Preventing Outdoor Mites
Chiggers, harvest mites, and other outdoor species require a different strategy. No single repellent completely prevents bites from mites or ticks, but several active ingredients offer meaningful protection for two or more hours. Picaridin at 20% concentration, DEET at 20 to 30%, and IR3535 at 20% are the most effective options for skin application. Oil of lemon eucalyptus at 30 to 40% concentration is a plant-derived alternative with similar duration.
Treating clothing with 0.5% permethrin adds a second barrier. Permethrin binds to fabric fibers and remains effective through multiple washes, killing mites on contact before they reach your skin. You can buy pre-treated clothing or apply permethrin spray to your own gear. Always do a full body check when you come indoors, paying attention to ankles, waistbands, and skin folds where outdoor mites tend to attach.
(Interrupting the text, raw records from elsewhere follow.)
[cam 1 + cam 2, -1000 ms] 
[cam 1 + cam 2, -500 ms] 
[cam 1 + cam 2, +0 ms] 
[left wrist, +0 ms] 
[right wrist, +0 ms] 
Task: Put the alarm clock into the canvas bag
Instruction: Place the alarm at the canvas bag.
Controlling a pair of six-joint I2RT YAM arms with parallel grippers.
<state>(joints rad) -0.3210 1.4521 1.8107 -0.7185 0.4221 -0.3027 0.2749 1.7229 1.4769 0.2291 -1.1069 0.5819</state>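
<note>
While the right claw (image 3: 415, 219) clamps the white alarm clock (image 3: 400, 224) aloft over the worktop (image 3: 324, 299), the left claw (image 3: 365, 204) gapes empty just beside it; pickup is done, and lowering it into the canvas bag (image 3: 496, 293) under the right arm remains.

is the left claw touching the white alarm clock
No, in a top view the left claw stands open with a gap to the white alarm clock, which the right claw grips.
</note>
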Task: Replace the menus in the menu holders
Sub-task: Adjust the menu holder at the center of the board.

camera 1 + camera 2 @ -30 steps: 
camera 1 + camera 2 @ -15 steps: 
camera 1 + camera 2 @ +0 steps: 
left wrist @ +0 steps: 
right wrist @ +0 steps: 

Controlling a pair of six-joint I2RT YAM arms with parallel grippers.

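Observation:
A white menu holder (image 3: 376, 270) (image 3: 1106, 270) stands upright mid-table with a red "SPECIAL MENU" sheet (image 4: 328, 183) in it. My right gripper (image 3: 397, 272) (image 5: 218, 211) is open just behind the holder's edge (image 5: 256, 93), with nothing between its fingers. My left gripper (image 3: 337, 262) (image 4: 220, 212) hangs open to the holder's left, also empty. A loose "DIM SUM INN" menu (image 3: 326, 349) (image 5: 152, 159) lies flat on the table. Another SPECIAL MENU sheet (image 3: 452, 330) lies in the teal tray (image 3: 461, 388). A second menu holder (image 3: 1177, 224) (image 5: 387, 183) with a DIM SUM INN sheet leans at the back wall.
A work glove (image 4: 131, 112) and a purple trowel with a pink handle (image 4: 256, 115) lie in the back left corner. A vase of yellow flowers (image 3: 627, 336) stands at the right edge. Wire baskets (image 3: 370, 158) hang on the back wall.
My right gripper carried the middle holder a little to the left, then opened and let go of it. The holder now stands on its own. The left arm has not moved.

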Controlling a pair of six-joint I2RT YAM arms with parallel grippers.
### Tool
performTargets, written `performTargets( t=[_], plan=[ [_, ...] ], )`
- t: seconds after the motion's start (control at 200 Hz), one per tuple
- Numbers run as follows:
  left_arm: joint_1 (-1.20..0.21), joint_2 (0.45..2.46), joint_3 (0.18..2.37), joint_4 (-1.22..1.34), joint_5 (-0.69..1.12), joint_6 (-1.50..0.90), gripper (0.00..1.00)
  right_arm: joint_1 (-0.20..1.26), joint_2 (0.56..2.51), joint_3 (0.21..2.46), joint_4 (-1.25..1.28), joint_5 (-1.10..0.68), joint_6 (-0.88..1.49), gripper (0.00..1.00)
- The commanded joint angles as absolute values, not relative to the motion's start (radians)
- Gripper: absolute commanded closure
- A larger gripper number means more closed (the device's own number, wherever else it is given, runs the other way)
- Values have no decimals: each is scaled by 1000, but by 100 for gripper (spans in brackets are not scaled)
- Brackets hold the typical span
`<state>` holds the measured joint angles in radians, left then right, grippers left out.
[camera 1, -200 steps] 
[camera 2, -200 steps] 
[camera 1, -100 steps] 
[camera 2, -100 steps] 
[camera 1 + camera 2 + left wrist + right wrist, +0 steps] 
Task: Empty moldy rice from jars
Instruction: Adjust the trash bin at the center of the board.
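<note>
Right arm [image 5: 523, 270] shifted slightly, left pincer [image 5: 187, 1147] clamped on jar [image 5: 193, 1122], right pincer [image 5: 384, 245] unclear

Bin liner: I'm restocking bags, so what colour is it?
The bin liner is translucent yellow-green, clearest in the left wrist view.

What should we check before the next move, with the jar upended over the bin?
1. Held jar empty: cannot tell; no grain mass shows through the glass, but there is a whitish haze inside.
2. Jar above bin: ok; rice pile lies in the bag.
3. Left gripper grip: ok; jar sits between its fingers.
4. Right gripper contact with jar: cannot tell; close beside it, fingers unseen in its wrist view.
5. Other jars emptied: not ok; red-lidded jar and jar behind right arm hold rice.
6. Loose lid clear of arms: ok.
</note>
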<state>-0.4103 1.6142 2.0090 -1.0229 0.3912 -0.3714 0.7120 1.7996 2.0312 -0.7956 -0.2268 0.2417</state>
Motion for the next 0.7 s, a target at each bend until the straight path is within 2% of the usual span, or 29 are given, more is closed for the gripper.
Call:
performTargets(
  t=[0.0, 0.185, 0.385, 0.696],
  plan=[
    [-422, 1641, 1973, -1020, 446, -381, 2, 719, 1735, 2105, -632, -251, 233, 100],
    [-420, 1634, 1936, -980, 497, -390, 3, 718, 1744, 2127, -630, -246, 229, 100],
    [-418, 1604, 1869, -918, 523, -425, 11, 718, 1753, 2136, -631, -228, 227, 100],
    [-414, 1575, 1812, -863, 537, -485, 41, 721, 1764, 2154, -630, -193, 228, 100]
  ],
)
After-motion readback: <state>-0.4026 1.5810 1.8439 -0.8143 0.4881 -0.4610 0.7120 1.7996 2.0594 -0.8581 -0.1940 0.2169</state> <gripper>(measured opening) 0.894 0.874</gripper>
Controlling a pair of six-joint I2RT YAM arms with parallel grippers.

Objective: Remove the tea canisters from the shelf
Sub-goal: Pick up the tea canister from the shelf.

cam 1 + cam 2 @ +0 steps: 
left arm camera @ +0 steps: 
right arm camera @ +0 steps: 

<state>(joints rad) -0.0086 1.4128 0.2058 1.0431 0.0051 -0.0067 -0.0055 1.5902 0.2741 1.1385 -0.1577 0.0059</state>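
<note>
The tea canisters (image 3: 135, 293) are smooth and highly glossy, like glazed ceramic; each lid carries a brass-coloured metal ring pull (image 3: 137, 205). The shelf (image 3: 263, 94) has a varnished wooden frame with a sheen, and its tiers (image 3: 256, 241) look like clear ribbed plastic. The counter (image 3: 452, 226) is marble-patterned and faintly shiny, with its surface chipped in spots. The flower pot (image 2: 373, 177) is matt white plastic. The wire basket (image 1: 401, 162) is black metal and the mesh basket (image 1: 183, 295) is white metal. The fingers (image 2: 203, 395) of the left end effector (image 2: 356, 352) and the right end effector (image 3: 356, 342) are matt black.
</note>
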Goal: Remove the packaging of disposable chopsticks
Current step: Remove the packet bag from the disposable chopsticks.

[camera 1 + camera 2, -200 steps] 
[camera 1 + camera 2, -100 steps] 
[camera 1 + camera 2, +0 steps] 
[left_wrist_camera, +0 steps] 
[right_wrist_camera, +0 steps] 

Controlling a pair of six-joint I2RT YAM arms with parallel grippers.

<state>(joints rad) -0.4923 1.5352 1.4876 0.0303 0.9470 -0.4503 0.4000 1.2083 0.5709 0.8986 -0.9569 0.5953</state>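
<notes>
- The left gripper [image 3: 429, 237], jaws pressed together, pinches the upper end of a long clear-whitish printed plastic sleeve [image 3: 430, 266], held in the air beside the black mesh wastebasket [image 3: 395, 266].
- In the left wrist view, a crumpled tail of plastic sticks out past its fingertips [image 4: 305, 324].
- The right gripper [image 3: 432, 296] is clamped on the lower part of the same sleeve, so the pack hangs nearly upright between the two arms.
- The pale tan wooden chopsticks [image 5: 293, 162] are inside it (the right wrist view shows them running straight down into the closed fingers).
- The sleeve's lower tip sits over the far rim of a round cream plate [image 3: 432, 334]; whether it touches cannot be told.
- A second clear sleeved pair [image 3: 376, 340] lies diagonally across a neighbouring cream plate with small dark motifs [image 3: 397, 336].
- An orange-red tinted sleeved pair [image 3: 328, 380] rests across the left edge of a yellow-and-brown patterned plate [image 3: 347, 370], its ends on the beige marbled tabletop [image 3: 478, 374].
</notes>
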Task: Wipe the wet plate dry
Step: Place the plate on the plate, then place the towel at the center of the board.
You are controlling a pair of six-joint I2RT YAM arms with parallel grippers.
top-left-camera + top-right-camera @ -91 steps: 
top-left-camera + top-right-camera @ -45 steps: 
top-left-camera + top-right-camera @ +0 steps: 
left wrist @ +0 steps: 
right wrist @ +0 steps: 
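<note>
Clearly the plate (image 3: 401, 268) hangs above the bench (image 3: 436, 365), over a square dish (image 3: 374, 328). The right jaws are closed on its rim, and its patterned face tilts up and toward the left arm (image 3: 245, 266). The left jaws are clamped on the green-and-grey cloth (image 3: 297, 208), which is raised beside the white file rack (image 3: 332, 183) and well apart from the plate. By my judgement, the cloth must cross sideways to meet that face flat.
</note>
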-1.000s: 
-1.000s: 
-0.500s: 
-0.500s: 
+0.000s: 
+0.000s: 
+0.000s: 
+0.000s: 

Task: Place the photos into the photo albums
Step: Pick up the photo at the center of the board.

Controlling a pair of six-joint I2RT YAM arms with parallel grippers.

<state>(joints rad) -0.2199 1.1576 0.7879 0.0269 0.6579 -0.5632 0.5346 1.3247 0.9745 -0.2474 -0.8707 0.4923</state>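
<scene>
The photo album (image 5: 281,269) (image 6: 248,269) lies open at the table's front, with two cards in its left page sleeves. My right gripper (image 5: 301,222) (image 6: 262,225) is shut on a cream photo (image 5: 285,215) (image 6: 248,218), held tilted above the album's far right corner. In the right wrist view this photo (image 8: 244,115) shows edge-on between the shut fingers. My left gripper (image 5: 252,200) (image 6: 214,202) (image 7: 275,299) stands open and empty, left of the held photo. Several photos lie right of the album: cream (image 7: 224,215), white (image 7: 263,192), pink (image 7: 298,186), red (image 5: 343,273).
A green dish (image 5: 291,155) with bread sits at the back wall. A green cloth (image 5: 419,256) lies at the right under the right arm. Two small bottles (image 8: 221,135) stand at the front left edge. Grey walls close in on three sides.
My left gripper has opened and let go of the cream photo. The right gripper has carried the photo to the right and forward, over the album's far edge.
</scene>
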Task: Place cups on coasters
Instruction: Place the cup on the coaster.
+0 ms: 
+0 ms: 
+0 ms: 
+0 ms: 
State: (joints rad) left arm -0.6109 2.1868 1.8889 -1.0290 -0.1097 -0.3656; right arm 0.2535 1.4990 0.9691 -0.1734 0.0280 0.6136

Preventing Scabies Transmission
Scabies mites spread through prolonged skin-to-skin contact and can move quickly through a household. The key to prevention is simultaneous treatment: every household member and close contact should be treated at the same time as the infected person, even if they don’t yet have symptoms. Scabies has an incubation period of several weeks, so someone can carry mites without itching.
Wash all clothing and bedding used in the three days before treatment in hot water and dry on high heat. Temperatures above 50°C (122°F) for 10 minutes kill both mites and their eggs. Items that can’t be washed should go into a sealed plastic bag for at least three days, since scabies mites survive only two to three days without a human host. Adults and children can return to work, school, or childcare the day after treatment.
Keeping Mites Off Your Pets
Ear mites are the most common mite problem in dogs and cats, causing intense itching, dark waxy discharge, and head shaking. The simplest prevention is using a monthly parasite preventive that covers mites alongside fleas and ticks. These products kill mites on contact and prevent new infestations from taking hold as long as you use them consistently.
Over-the-counter ear mite treatments that don’t kill eggs need to be applied for at least 21 to 30 days to outlast the mite life cycle. Prescription options can shorten that to 10 to 14 days or, in some cases, a single dose. If one pet in your household has ear mites, treat all pets simultaneously. Mites transfer easily between animals through casual contact, and leaving one pet untreated creates a cycle of reinfection.